◆ **Brief**
Could the listing be repeated exactly, with every picture dropped?

◆ **Dataset extract**

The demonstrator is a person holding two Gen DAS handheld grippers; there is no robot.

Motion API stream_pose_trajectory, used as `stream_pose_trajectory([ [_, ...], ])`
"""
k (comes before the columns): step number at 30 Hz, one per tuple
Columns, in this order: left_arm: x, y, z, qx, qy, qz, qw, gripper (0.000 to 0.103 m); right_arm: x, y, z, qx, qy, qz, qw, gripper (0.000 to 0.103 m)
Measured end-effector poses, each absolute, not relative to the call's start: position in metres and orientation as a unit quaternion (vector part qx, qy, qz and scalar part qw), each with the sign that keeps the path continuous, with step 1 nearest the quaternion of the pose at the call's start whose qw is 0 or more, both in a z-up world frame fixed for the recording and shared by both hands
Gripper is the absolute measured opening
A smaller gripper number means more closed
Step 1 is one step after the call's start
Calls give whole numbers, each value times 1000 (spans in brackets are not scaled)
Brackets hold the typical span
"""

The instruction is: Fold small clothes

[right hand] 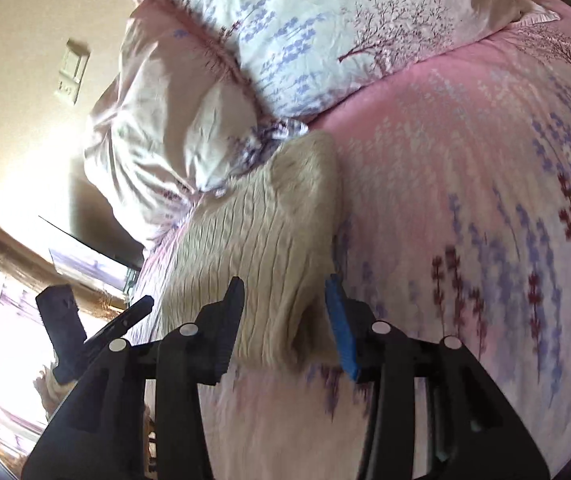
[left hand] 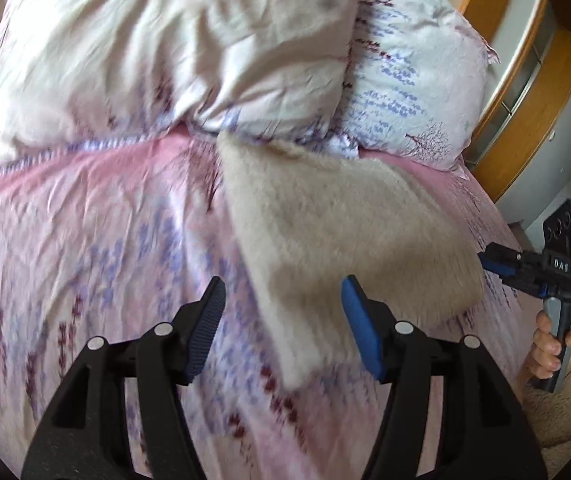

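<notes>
Pink floral bedspread point(left hand: 85, 240) carries the beige ribbed knit garment point(right hand: 261, 248), long axis toward the pillows; right gripper point(right hand: 285, 320), spread, straddles its near end, left gripper point(left hand: 281, 320) spread, beside.

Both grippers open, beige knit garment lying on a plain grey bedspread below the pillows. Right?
Not quite. The bedspread is pink with a purple floral print, not plain grey; both wrist views show it. The rest holds: the left gripper and right gripper are open, and the beige knit garment lies on the bedspread below the pillows.
</notes>
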State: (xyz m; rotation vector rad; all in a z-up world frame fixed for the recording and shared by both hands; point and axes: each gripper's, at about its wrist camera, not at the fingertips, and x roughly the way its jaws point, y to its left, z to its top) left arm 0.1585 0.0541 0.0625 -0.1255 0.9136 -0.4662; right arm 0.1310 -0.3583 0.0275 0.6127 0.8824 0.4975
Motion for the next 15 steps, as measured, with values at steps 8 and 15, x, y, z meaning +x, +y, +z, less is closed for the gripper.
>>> stream_pose_trajectory([
  [8, 148, 61, 34, -106, 477, -224, 843, 61, 123, -336, 15, 279, 428, 250, 823, 22],
  [15, 144, 54, 25, -104, 480, -251, 834, 19, 114, -343, 22, 248, 402, 200, 858, 9],
])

◆ **Expected answer**
The demonstrator is a person holding two Gen DAS handheld grippers; there is no robot.

Motion API stream_pose_trajectory, used as `stream_pose_trajectory([ [_, ...], ])`
"""
k (comes before the columns): step number at 30 Hz, one per tuple
Columns, in this order: left_arm: x, y, z, qx, qy, qz, qw, gripper (0.000 to 0.103 m); right_arm: x, y, z, qx, qy, qz, qw, gripper (0.000 to 0.103 m)
Measured end-effector poses, each absolute, not relative to the call's start: position in metres and orientation as a unit quaternion (vector part qx, qy, qz and scalar part qw), each with the sign that keeps the path continuous, with step 1 nearest the quaternion of the pose at the call's start whose qw is 0 or more, both in a z-up world frame fixed for the recording and shared by both hands
Gripper is the absolute measured opening
A smaller gripper number means more closed
Step 1 is one step after the call's start
Calls give whole numbers, each value times 1000 (spans in brackets are not scaled)
Brackets hold the typical span
"""

The instruction is: Fold small clothes

[right hand] 
[left hand] 

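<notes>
Pink floral bedspread point(left hand: 85, 240) carries the beige ribbed knit garment point(right hand: 261, 248), long axis toward the pillows; right gripper point(right hand: 285, 320), spread, straddles its near end, left gripper point(left hand: 281, 320) spread, beside.

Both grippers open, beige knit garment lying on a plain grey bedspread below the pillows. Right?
Not quite. The bedspread is pink with a purple floral print, not plain grey; both wrist views show it. The rest holds: the left gripper and right gripper are open, and the beige knit garment lies on the bedspread below the pillows.
</notes>
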State: (xyz m; rotation vector rad; all in a z-up world frame fixed for the recording and shared by both hands; point and axes: each gripper's, at about its wrist camera, not at the fingertips, and x roughly the way its jaws point, y to its left, z to its top) left arm 0.1585 0.0541 0.0625 -0.1255 0.9136 -0.4662; right arm 0.1310 -0.3583 0.0275 0.6127 0.8824 0.4975
Motion for the next 15 steps, as measured, with values at steps 8 and 15, x, y, z meaning +x, +y, +z, less is closed for the gripper.
>>> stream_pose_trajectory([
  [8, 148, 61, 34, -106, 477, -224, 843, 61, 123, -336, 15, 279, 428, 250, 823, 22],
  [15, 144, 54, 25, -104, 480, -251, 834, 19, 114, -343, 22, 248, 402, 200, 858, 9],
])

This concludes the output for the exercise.